YOUR GOAL:
Search the material for the string "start", then show every line where it turns up.

-=-=-

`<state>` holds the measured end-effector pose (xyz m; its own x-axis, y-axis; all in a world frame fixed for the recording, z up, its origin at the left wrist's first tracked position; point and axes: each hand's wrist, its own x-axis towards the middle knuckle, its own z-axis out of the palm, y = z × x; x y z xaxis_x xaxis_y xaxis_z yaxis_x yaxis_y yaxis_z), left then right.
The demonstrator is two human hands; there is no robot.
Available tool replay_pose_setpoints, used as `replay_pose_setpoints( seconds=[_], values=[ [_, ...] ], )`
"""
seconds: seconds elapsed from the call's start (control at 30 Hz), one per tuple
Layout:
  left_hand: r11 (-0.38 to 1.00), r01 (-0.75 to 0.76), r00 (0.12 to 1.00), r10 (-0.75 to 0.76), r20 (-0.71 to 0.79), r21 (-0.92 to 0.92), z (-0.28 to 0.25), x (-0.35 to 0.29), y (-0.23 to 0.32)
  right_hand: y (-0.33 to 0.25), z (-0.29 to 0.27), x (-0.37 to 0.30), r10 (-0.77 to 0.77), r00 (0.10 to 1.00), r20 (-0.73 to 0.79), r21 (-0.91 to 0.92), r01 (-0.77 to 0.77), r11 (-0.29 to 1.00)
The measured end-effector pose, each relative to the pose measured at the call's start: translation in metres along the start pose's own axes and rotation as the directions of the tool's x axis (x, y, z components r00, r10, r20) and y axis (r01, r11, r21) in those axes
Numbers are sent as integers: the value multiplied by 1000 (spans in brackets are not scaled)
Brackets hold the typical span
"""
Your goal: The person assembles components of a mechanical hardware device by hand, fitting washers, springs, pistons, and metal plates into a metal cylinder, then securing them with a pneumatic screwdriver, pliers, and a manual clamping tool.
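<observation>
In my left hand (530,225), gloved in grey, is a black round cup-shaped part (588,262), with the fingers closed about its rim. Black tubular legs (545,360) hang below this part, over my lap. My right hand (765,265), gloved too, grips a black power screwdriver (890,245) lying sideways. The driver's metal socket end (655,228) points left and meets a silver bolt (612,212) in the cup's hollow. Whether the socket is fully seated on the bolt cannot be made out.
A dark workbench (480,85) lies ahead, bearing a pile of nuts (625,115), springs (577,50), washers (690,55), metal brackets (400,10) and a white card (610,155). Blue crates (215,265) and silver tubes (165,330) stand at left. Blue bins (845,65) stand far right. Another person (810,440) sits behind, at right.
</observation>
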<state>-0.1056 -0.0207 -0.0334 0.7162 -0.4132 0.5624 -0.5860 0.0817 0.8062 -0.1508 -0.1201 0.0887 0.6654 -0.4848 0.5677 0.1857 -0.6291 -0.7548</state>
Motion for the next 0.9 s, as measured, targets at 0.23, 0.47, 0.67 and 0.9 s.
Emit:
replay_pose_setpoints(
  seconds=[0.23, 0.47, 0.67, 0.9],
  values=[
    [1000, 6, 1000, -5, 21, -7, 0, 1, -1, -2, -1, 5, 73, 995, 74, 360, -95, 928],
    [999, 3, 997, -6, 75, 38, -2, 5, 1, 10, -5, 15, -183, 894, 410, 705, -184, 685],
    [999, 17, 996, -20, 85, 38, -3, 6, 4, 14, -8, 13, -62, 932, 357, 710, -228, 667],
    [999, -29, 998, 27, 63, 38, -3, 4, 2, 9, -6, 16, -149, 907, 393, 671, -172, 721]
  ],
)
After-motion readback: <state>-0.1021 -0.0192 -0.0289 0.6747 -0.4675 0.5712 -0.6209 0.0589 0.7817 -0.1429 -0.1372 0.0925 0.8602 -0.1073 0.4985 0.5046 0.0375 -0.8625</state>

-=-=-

EXERCISE OUTPUT:
seconds: seconds elapsed from the call's start (control at 30 Hz), one per tuple
The measured end-effector pose, each relative to the pose measured at the call's start: translation in metres along the start pose's own axes and rotation as the directions of the tool's x axis (x, y, z components r00, r10, r20) and y axis (r01, r11, r21) in those axes

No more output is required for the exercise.